Trade-off: API Rate Limits

GitHub's API allows 5,000 requests/hour with authentication. To avoid hitting limits:

Monitoring workflow commits data to JSON files
Plugin reads from committed files at build time, not from the API
Issues are only fetched when the workflow runs (not on every page load)

Decision 2: GitHub Actions for Monitoring

What we chose: Cron-scheduled GitHub Actions workflow.

What we rejected:

External monitoring service (adds cost, external dependency)
Client-side health checks (CORS issues, unreliable)
Webhook-based triggers (requires always-on infrastructure)

The monitoring workflow:

name: Monitor Systems
on:
  schedule:
    - cron: '*/5 * * * *'  # Minimum: 5 minutes
  workflow_dispatch:        # Manual trigger

concurrency:
  group: monitor
  cancel-in-progress: false  # Don't cancel running checks

permissions:
  contents: write
  issues: write

jobs:
  monitor:
    runs-on: ubuntu-latest
    steps:
      - uses: actions/checkout@v4

      - name: Run health checks
        run: |
          npx -y stentorosaur-monitor \
            --config .monitorrc.json \
            --output-dir ./status-data

      - name: Commit results
        run: |
          git config user.name "github-actions[bot]"
          git config user.email "github-actions[bot]@users.noreply.github.com"
          git add status-data/
          git diff --staged --quiet || git commit -m "Update status [skip ci]"
          git push

How stentorosaur-monitor works:

Reads .monitorrc.json for endpoint definitions
Makes HTTP requests with configurable timeout (default: 10s)
Checks response code against expectedCodes array
Measures response time
Appends result to current.json
If status changed: creates/closes GitHub Issue via API

Monitor configuration (.monitorrc.json):

{
  "systems": [
    {
      "system": "api",
      "url": "https://api.example.com/health",
      "method": "GET",
      "timeout": 10000,
      "expectedCodes": [200],
      "maxResponseTime": 5000,
      "headers": {
        "Authorization": "Bearer ${API_KEY}"
      }
    }
  ]
}

Trade-offs:

Constraint	Impact	Mitigation
5-minute minimum cron	Can't detect sub-5-minute outages	Acceptable for status pages (not alerting)
Actions minutes (private repos)	~8,600 min/month at 5-min interval	Use hourly checks, or public repos (unlimited)
GitHub Actions outages	Monitoring stops	Accept this; GA has 99.9%+ uptime

Decision 3: Data Storage in Git

What we chose: Commit monitoring data as JSON/JSONL files to the repository.

What we rejected:

GitHub Gists (no history, harder to query)
External storage (S3, etc.) — adds infrastructure
In-memory only — no persistence

The file structure:

status-data/
├── current.json          # Rolling 14-day window
├── incidents.json        # Denormalized incident data
├── maintenance.json      # Scheduled maintenance windows
└── archives/
    └── 2025/11/
        ├── 2025-11-01.jsonl.gz   # Compressed historical data
        └── 2025-11-19.jsonl      # Today (uncompressed)

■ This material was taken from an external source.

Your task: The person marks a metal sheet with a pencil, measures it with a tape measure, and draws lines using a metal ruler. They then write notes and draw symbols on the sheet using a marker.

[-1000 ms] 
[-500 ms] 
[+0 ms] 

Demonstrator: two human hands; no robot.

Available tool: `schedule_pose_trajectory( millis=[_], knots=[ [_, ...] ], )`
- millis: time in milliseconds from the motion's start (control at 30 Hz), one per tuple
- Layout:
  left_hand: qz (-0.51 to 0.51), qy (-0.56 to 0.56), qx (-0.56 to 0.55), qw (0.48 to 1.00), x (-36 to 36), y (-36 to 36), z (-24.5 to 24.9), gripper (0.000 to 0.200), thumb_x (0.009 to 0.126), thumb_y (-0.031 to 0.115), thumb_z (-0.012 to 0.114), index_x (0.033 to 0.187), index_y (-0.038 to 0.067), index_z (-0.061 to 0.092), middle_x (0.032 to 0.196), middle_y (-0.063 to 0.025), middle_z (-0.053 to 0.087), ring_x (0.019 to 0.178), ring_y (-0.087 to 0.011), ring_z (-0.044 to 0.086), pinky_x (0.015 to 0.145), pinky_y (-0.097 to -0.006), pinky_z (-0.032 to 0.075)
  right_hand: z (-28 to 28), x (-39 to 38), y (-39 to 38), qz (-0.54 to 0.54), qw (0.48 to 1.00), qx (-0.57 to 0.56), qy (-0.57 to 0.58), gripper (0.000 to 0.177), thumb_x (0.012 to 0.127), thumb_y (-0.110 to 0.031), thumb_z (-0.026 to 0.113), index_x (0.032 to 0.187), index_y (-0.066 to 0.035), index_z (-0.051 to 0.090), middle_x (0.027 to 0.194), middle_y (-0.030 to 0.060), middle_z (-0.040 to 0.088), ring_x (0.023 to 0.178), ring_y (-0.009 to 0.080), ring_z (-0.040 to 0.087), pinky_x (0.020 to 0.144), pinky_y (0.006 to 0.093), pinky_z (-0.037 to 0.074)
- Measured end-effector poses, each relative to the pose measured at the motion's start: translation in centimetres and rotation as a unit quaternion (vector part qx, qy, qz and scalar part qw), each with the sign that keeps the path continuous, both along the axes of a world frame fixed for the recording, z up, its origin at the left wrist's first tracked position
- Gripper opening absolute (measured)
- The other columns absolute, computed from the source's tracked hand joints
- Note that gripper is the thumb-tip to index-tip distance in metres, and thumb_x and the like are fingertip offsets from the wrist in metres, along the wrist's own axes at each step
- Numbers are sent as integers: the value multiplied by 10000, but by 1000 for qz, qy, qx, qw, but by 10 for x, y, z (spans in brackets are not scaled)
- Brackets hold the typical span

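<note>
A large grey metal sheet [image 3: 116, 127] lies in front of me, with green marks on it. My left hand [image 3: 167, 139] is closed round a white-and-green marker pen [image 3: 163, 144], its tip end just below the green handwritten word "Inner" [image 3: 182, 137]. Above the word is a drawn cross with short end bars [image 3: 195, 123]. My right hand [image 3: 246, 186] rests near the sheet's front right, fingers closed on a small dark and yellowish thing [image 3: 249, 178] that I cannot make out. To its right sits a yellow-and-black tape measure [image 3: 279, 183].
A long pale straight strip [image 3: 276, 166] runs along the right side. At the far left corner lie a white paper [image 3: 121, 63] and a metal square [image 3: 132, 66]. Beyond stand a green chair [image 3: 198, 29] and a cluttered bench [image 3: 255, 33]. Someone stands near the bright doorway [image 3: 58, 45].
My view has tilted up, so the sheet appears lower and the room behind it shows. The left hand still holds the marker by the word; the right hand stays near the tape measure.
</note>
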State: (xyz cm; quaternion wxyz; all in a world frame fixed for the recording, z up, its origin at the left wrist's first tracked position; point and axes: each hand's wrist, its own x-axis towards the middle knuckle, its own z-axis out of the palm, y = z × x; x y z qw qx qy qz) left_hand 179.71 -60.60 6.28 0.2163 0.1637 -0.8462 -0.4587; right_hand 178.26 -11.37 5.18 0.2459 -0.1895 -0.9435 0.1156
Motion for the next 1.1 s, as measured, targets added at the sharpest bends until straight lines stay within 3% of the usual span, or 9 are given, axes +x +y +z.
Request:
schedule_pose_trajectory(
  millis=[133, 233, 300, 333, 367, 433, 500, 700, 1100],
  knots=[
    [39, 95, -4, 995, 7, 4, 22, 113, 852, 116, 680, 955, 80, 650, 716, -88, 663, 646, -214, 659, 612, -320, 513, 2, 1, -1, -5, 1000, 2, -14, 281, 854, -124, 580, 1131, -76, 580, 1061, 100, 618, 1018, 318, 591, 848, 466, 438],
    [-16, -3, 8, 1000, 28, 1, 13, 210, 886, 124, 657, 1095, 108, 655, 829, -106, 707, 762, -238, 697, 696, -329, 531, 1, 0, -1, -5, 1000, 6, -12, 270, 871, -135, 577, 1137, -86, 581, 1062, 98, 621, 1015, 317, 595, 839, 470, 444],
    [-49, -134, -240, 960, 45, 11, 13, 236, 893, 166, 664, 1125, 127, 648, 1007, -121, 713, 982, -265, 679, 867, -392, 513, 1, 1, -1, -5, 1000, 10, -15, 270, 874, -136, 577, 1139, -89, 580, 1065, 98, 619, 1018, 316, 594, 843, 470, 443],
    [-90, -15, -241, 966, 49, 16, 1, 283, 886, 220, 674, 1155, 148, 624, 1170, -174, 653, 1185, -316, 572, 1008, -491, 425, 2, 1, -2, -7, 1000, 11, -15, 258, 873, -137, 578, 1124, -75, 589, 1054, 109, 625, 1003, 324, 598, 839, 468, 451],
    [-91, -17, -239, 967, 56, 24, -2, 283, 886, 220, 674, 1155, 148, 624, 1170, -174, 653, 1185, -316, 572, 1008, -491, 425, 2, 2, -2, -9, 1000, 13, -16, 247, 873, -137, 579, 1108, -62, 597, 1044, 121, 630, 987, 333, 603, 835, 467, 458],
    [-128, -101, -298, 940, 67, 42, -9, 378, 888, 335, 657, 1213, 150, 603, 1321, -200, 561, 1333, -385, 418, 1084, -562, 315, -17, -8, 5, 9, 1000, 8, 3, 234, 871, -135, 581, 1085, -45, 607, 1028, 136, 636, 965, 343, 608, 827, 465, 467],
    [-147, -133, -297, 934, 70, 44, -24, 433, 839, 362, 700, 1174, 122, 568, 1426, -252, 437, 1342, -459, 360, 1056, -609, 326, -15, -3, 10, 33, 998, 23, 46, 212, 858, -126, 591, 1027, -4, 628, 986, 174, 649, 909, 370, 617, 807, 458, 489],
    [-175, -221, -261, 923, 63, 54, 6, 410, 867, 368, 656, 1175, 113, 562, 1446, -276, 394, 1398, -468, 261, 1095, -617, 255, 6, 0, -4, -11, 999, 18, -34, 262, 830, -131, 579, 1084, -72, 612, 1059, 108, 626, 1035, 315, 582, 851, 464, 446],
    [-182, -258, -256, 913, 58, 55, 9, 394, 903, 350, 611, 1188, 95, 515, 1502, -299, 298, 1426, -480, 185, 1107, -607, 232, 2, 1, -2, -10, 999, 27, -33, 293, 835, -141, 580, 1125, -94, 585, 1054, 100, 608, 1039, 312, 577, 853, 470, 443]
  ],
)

Schema: current.json entry

{
  "t": 1700000000000,
  "svc": "api",
  "state": "up",
  "code": 200,
  "lat": 145
}

Field	Type	Description
`t`	number	Unix timestamp (ms)
`svc`	string	System/service name
`state`	string	`up` or `down`
`code`	number	HTTP response code
`lat`	number	Response latency (ms)

Trade-off: Git as a Database

Using Git for data storage is unconventional. Here's the honest assessment:

Pros:

Zero infrastructure (no database to manage)
Full history via Git commits
Works offline (data is in the repo)
Free (included with GitHub)

Cons:

Repo size growth: Each commit adds to history. We mitigate this with:
- JSONL format (append-only, single line per entry)
- Gzip compression for archives (text-based, Git can delta-compress)
- Rolling window in current.json (14 days, not forever)
Merge conflicts: Possible if two workflow runs overlap. We use concurrency groups to prevent this.
Not queryable: Can't run SQL. The plugin loads JSON into memory at build time.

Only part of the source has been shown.